You could probably trade some salary for equity. It's all about your personal situation and how much cash you need. For me, 130k would be a bit overkill and at this point I'd try to trade 30k for an extra half point or so (I'm betting they'd cap the equity at .5% total or something though).

That said, if they're hiring a 20th employee at 130k and you're confident that there's enough money in the bank + revenue that doing so makes sense (that's something to check), then the risk factor is a lot lower than a 4 person startup burning through seed capital who will offer you the 1-2% you're after. There are a lot of those in SF that you can join. You probably won't have a nice office or free meals but you'll make a bigger dent at a smaller scale and therefore get a bigger piece of a smaller pie.

In short, from the info you gave, I don't think they're necessarily low-balling you. But if you do, don't join. If you're good, there are at least 50 other companies in the bay who will give you an offer like that tomorrow.

1 comments

A 30k of 'salary per year' trade for equity should really get the same deal as the investors get. Assume that you take that salary and then invest 30k into the company.

Note, when you are investing money into company you are not getting any ridiculous vesting cliffs, you are getting a multiplier as a valuation cap and usually your invest in convertible debt, not stocks.
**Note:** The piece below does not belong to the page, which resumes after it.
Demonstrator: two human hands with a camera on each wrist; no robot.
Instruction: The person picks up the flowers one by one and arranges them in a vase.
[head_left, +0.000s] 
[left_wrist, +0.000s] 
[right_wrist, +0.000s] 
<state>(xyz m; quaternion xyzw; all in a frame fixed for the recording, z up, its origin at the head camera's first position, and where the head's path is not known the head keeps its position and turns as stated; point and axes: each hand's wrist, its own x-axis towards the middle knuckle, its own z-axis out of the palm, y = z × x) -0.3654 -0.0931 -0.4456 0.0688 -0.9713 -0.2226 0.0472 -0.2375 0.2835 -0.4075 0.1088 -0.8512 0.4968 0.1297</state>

(as a side note, if you are a professional who can contribute from the first day at work with virtually zero effort spent on you to get you up to speed, you really should try to negotiate for monthly vesting with no cliff for all your equity.)

Sure, in theory I agree with you but I don't think it's possible to calculate like that. We're talking about trading somebody's time and creativity for salary and equity paid out monthly.

As you point out, the deal structure is very different from a deal that would be made with an investor. I'm guessing the company wouldn't take a 30k check from an investor right now or agree to take 5 * 30k from a single investor allocated monthly over the next 5 years. Also, him having more equity will probably make him a more valuable/devoted employee so that needs to be factored in.

You are right, and yet, when the salary had been established it should be possible to talk about trading somebody's salary (money) for equity. And compare that deal with the deal that the investors investing money get. As it is possible to take that 30k/year salary and invest is elsewhere, on the terms that investors investing money get (convertible debt, valuation cap, etc).

Thinking about it as money allows one to make a prudent investment decision.

I'm actually surprised that YC people haven't streamlined that process of trading early-employee salaries for convertible debt. Current situation with early-employees equity really screws up a lot of early employees and in my opinion poisons the startup atmosphere in the Bay Area quite a bit.